サーバの方で曲名をストリームに乗せる(icecast.conf で、use_meta_data 1 とする)と、WinAmpでは正常に受信できて、曲名も表示できるが、RealPlayerでは、初っぱなの数秒間しか再生できず、実質的に聴取不能になる。
つまり、Icecastの「曲名送出機能(use_meta_data)」は、「WinAmpに特化した機能」であると言わざるをえない。

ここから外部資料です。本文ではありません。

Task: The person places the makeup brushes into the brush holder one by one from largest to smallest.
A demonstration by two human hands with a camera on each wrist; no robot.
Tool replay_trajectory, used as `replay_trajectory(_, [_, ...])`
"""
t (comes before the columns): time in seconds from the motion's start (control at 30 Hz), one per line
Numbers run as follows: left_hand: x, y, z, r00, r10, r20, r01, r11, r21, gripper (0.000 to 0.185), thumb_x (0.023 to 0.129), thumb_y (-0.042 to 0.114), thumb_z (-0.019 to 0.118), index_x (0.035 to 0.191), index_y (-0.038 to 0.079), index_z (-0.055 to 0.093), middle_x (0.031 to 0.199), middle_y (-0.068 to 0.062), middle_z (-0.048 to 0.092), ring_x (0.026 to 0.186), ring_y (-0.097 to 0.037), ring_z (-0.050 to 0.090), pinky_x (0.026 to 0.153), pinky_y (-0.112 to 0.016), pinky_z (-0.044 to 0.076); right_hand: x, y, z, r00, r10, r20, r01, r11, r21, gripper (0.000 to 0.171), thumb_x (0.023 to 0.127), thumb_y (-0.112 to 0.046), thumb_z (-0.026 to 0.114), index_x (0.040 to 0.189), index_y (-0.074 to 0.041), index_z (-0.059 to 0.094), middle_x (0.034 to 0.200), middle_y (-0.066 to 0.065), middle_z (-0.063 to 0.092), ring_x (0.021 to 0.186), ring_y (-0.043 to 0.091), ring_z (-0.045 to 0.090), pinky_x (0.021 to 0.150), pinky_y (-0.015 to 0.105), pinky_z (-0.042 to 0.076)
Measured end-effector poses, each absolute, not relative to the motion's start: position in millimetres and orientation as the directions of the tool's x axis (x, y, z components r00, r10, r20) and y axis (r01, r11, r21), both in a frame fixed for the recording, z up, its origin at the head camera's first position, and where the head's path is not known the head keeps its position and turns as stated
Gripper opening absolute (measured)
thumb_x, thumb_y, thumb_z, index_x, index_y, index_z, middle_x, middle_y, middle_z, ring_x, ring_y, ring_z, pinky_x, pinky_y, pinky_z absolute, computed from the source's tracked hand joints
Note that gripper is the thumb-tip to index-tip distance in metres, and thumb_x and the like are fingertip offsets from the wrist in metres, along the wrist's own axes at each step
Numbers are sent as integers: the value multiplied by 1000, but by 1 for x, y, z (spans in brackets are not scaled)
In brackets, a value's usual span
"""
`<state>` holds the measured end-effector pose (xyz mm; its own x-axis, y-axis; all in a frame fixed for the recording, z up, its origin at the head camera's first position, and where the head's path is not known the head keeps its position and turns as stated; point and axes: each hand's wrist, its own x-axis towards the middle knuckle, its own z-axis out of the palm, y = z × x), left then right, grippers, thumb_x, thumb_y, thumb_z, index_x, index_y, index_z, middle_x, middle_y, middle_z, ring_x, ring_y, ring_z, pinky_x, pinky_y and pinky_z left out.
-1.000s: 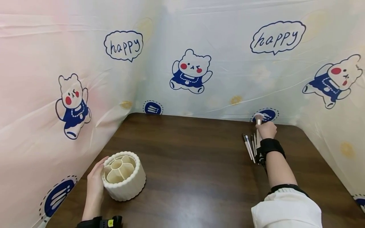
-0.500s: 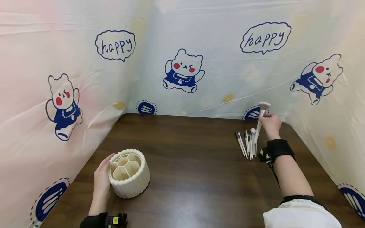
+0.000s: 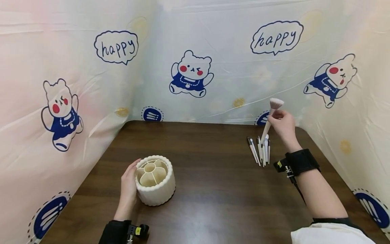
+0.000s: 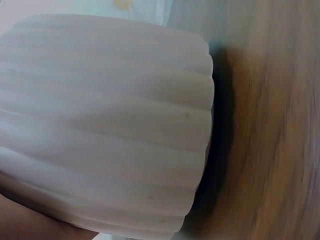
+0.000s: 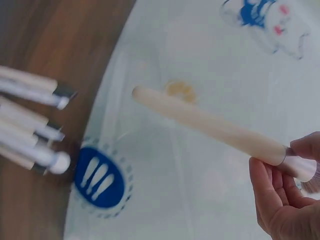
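We see a brown wood-grain counter (image 3: 198,152) with a pale printed cloth (image 3: 231,74) behind it and on both sides, bearing cartoon bears and the word "happy". The right grip (image 3: 285,126) pinches a large makeup brush (image 3: 266,128) between thumb and fingers, close to where handle meets bristles. The brush is tilted, its bristles uppermost and its bare handle slanting down and away from the grip. Below it, several slimmer brushes (image 3: 266,149) lie side by side on the counter. In the head view the handle's end overlaps them, but the right wrist view shows us it is apart from them; that view also gives us its rounded tip, while the frame edge cuts off the bristles.

Well apart from these, the left grip (image 3: 129,183) curves round the side of a cream holder (image 3: 156,195), its fingers mostly hidden from us. The holder is upright, with a scalloped rim; inside, we see thin dividers spreading from a round central tube. The left wrist view hides that interior and shows the ribbed wall up close, with a dark shadow along its base.
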<state>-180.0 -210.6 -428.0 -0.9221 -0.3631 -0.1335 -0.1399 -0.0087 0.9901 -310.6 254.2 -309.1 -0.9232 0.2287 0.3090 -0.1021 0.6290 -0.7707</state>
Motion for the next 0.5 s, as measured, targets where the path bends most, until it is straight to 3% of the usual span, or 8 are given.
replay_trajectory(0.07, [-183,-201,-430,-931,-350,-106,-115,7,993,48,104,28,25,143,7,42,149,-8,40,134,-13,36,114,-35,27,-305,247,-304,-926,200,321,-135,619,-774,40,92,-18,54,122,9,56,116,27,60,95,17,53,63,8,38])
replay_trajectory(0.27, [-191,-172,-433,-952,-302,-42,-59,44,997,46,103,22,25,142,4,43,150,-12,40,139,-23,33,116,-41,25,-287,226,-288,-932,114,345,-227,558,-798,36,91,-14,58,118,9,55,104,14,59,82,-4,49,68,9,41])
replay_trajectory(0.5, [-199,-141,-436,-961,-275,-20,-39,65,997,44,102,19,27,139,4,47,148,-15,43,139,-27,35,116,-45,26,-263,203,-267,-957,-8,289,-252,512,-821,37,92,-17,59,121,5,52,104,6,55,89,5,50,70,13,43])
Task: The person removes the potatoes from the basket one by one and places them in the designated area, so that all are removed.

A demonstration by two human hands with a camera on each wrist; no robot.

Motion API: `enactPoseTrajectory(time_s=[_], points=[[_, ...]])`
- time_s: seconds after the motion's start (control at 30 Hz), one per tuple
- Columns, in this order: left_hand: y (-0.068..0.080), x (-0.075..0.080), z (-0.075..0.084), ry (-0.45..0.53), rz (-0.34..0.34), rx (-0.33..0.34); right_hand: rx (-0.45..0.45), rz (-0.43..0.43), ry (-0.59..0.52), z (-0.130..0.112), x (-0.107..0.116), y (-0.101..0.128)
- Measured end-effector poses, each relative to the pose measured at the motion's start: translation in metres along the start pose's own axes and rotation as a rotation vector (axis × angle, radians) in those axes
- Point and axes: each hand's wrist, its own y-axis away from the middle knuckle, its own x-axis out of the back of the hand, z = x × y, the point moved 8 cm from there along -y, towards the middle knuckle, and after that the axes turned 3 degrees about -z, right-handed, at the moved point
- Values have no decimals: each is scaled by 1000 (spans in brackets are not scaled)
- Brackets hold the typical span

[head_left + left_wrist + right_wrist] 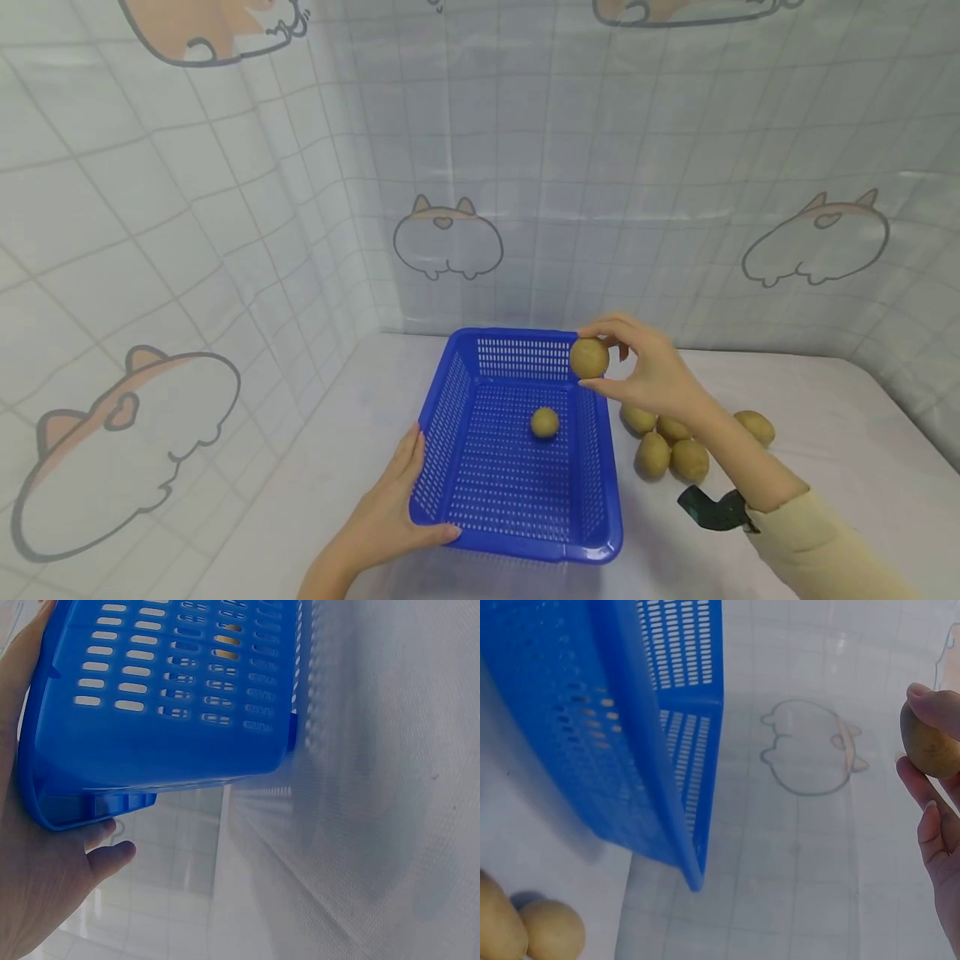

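Note:
A blue plastic basket (517,553) with slotted walls stands in the middle of the table. My left hand (382,504) holds its near left corner, thumb on the front rim and fingers along the left side. In the left wrist view, fingertips (112,859) show beside the rim. Up over the basket's far right corner, a potato (589,358) is pinched between thumb and fingers of my right hand (645,367). The right wrist view shows this held potato (928,746) at its right edge. Another potato (544,422) lies on the basket floor.
Several loose potatoes (653,456) lie on the white table (817,500) right of the basket, partly under my right forearm. One potato (754,427) sits apart, farther right. A grid-patterned curtain (600,167) with cartoon dogs hangs behind and at the sides.

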Motion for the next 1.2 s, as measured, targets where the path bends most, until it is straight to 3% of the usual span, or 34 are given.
enactPoseTrajectory(time_s=[0.53, 1.2], points=[[0, 0, 1, -13, 7, -10, 8, 50, 67, 11, 27, 31], [-2, 0, 1, -21, 19, -6, -73, 73, 169, 25, 52, 68]])
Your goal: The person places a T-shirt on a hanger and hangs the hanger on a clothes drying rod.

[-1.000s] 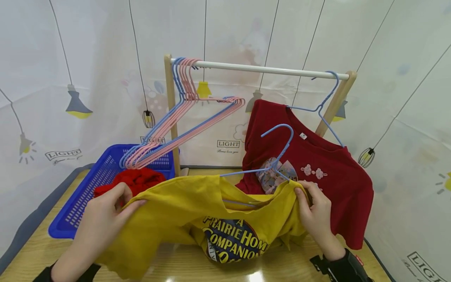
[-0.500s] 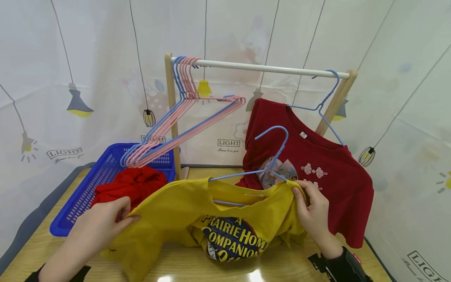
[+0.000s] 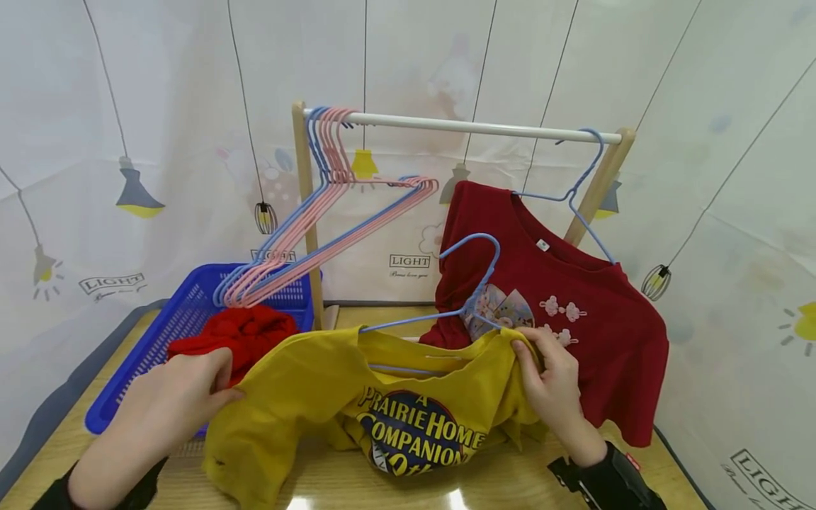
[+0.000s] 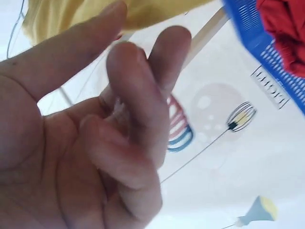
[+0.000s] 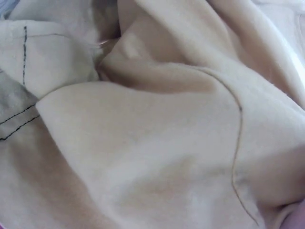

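Right hand pinches yellow shirt collar over blue hanger; left hand grips its other shoulder. Hanger sits partly inside neck, shirt sagging onto surface; hanging on rail not yet done.

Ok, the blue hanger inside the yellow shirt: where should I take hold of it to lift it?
Probably the blue hanger by its hook, from above. The hook stands clear above the yellow shirt collar, while the arms are buried in cloth. The right hand pinches the shoulder nearby.
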The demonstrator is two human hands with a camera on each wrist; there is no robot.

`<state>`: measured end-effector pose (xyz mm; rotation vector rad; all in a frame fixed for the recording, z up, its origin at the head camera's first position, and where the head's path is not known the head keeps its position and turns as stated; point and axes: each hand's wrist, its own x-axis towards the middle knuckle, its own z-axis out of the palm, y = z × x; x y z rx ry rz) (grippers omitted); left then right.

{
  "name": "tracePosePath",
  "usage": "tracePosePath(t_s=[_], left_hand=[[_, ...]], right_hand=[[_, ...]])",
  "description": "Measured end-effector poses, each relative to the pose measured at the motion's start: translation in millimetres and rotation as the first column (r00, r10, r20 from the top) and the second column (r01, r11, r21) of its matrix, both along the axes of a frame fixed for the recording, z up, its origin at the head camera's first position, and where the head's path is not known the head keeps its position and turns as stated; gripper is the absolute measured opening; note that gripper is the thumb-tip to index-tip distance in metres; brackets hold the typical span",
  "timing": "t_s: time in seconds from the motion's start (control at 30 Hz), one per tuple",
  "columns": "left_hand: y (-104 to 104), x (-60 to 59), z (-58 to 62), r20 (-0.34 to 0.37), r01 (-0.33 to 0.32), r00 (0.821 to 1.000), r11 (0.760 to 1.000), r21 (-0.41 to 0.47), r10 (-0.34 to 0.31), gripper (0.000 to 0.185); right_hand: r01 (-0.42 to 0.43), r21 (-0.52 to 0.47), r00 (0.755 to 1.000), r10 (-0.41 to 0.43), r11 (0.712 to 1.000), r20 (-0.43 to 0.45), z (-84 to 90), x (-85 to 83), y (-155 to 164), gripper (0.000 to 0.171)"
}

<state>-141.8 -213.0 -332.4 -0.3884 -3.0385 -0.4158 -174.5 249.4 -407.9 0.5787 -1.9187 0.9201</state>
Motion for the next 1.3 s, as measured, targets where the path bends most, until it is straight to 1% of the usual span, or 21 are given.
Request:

(曲名送出を抑止するには、「use_meta_data 0」とする)

ちなみに、Win95機(CPU=83MHz)で RealPlayer8-BASICと、WinAmp2.81を比較してみた結果は、勝負にならないくらいRealPlayerの方が重い。
RealPlayerの「統計情報」で見ると、パケットは全部受信できているのに頻繁に音飛びが発生する。
これは、おそらくCPU負荷がでかいため、再生が追いつかないのだろう。これに比べて、WinAmpでは、音飛びはまったくない。

そういう事情もあるので、Icecastのストリーミングは、できれば、WinAmpで聴いてほしい・・・と。
やはり、MP3ストリーミング・クライアントの王道はWinAmpということで・・(^^;

なお、曲名送出ONの状態では、WinAmpであれば、バージョン2.81でも3.0でも受信はできるが、曲名表示は3.0ではできないみたい。



サーバの解放

と、いうわけで、www.zcr.jp では、いつでもストリーミングができる態勢になっている。しかし、常時サーバが起動しているわけではない。
問題はコンテンツである。もちろん、著作権の問題もあり、音楽を流す場合は実質的にオリジナル曲等の著作権問題をクリアできているものしか使用できない。
JASRACもロボットを使って違法コンテンツの探索に乗り出しているようである。

その他、前述の帯域幅(同時接続数制限)の問題もあるわけが、ストリーミング(放送)をやってみたい方(ただし地元に限る)は、検討の上、サーバを解放するので、メイルでもいただければと思う。

また、なんかおもしろい使い方があれば、ぜひご教示願いたい。

最後に、文中で例としてあげた「www.zcr.jp:8883」というポートは、あくまでも例であるので、念のため。